Many nations across the world have deeply indulged in research on the practical deployment and use of UUVs. They include the US, Russia, China, India, Israel, the UK, Australia and several others. Their UUV category ranges from a small AUV to that of Extra Large Unmanned Underwater Vehicle (XLUUV) which differs in operational depth and endurance. The main reason for this race for underwater vehicle development was its functional autonomy. It helps the naval forces to deploy those vehicles in hostile environments and to carry out specific tasks and operations. It is because of this reason AUVs gained a strategic advantage over its predecessor the ROUVs and drove advanced nations to do further research and testing in order to develop more reliable and potent undersea vehicles.
This article starts with a brief introduction to the history of Maritime Unmanned Vehicles (with a special focus on AUVs) and later discusses the recent advancements made in the USA and Russia pertaining to the developments and advancements that were made in India in the field of AUV. Finally, we will conclude by taking note of how AUVs will possibly help India in ensuring its maritime security (with special emphasis on coastal security). Data for this article has been collected from books, relevant journal articles and reports.

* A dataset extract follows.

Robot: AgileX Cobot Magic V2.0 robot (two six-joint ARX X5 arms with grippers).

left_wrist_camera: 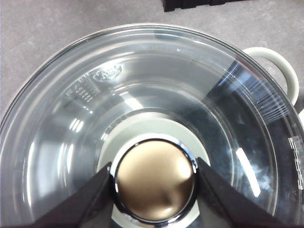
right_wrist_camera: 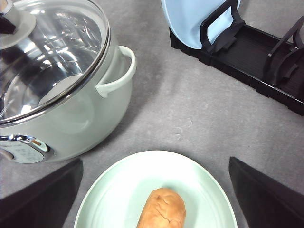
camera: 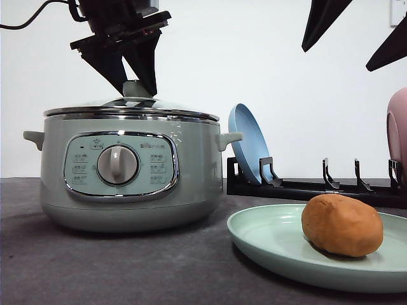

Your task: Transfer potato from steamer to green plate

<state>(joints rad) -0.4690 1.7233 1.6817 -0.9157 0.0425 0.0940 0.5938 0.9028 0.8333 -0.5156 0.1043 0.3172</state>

Brief History of Autonomous Underwater Vehicles
The exact year of the commencement of the development of AUVs is not known. The first report came in the year 1957 in the US named as Self-Propelled Underwater Research Vehicle (SPURV). As the name symbolises, it was primarily used to carry out research purposes in the Arctic to collect oceanographic data. Later several technological advancements led to the creation of SPURV II with some improved performance than its predecessor. In 1983, when an Autonomous Remote-Controlled Submarine was introduced, it made several advancements in battery life, navigation and communication systems. Most of the AUV developmental projects were assisted by the Defense Advanced Research Projects Agency (DARPA) and the US Navy. (Sharma, 2022). In 1995, the Woods Hole Oceanographic Institute designed and developed an AUV called Autonomous Benthic Explore or the ABE AUV. It was utilized by scientists to survey large underwater areas for longer periods of time. One notable quality of this AUV is that it can go to sleep in order to conserve its energy. This eventually helped it to operate at a depth of about 5000m (Mondal, Banerjee, & Panja, 2019). Specifically in the 1990s a remote mine-hunting prototype was used in an operation in the Persian Gulf. Thereupon the US Navy shifted its focus to developing such technologies that are used for littoral warfare and anti-terrorism missions. (Sharma, 2022).
AUV Advancements in The US
From the above introduction, it is known that UUVs were developed in the USA for research purposes and also for military purposes especially for the US Navy. The US advancements in the domain of AUV development ranges from small AUV to that of Extra Large (XLUVs).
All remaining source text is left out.